▸ **About this exercise**: Return the listing below in full, with every line exactly as it is.

▸ **The data**:
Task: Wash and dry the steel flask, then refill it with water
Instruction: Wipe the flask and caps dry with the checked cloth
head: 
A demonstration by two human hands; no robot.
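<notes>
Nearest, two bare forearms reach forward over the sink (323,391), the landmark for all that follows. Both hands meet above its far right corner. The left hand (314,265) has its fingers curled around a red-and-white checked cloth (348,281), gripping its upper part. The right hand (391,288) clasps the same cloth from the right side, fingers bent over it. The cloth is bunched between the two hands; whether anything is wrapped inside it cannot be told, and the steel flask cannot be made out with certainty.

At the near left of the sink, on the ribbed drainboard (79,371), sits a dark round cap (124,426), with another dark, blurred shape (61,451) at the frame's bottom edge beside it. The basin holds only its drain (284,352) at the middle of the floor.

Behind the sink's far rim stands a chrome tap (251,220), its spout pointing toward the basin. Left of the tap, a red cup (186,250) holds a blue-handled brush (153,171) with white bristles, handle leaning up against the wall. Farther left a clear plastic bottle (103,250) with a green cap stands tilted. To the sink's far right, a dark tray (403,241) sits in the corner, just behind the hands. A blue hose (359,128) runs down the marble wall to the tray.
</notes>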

▸ **The answer**:
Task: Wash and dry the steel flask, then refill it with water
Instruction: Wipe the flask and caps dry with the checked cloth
head: 
A demonstration by two human hands; no robot.
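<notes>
Nearest, two bare forearms reach forward over the sink (323,391), the landmark for all that follows. Both hands meet above its far right corner. The left hand (314,265) has its fingers curled around a red-and-white checked cloth (348,281), gripping its upper part. The right hand (391,288) clasps the same cloth from the right side, fingers bent over it. The cloth is bunched between the two hands; whether anything is wrapped inside it cannot be told, and the steel flask cannot be made out with certainty.

At the near left of the sink, on the ribbed drainboard (79,371), sits a dark round cap (124,426), with another dark, blurred shape (61,451) at the frame's bottom edge beside it. The basin holds only its drain (284,352) at the middle of the floor.

Behind the sink's far rim stands a chrome tap (251,220), its spout pointing toward the basin. Left of the tap, a red cup (186,250) holds a blue-handled brush (153,171) with white bristles, handle leaning up against the wall. Farther left a clear plastic bottle (103,250) with a green cap stands tilted. To the sink's far right, a dark tray (403,241) sits in the corner, just behind the hands. A blue hose (359,128) runs down the marble wall to the tray.
</notes>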

The required output has been supplied.